= Task brief =
Return the data below exactly, but only from the line containing "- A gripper" through the line containing "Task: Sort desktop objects", with both of those lines included.

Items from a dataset
● ● ● ●

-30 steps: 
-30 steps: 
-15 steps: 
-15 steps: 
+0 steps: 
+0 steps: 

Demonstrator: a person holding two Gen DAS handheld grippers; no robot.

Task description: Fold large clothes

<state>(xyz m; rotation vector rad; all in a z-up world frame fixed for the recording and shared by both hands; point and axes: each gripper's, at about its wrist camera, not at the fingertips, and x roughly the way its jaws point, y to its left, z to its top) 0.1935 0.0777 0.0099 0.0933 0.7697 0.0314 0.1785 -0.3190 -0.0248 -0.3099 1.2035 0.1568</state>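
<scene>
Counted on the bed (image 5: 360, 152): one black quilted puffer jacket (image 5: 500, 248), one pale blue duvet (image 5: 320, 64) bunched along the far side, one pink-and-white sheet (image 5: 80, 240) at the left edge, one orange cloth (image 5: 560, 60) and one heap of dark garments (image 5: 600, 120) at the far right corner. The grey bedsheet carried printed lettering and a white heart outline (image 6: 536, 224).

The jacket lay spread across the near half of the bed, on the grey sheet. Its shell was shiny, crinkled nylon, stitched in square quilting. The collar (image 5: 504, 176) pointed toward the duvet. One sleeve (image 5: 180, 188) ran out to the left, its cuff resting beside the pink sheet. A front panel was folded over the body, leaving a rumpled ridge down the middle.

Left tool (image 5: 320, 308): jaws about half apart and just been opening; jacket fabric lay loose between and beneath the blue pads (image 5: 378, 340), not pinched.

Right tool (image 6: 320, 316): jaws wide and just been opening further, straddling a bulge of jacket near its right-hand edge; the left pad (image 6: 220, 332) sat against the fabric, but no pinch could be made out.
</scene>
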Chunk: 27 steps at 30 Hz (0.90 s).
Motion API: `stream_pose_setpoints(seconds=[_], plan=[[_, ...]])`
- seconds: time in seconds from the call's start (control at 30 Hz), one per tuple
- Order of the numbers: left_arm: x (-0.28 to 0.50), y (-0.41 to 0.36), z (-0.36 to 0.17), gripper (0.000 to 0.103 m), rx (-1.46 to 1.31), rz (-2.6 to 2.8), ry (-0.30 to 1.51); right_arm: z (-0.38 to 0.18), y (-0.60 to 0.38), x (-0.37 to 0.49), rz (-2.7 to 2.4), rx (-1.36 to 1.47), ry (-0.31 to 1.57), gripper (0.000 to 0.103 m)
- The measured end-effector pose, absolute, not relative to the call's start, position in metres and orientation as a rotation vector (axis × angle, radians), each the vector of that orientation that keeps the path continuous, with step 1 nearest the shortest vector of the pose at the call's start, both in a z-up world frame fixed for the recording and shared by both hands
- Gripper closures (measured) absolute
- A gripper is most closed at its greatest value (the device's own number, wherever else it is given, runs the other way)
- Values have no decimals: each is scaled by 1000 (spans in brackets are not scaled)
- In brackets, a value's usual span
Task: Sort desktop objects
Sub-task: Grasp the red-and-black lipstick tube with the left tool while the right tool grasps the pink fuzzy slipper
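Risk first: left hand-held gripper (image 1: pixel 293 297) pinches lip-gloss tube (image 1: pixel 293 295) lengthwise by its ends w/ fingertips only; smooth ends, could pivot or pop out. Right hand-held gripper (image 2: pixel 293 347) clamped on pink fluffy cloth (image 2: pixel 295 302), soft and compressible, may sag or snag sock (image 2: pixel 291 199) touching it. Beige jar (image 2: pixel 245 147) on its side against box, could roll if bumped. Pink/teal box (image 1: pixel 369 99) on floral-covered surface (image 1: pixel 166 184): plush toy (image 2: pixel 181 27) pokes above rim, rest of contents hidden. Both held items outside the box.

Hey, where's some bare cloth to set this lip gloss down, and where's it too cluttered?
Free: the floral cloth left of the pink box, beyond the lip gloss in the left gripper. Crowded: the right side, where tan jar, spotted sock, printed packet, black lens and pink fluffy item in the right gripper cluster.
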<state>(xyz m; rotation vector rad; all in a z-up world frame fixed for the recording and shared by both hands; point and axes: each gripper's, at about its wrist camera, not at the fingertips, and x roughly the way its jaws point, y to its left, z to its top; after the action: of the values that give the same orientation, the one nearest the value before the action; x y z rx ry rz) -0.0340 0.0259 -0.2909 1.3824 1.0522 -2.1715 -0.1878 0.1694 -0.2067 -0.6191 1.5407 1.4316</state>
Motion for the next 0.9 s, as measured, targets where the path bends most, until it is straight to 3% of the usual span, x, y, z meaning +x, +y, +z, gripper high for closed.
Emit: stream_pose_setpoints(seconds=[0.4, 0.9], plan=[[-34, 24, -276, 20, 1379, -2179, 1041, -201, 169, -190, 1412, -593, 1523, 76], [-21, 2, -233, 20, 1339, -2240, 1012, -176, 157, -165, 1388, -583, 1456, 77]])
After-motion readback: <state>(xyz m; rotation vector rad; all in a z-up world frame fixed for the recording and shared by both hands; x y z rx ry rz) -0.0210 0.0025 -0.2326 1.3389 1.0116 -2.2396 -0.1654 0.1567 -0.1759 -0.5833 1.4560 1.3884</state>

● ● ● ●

= Response below =
- A gripper is most closed at its greatest value (the device's own number, wherever else it is given, runs the other way)
- Values have no decimals: each is scaled by 1000 (spans in brackets are not scaled)
- In brackets, a value's usual span
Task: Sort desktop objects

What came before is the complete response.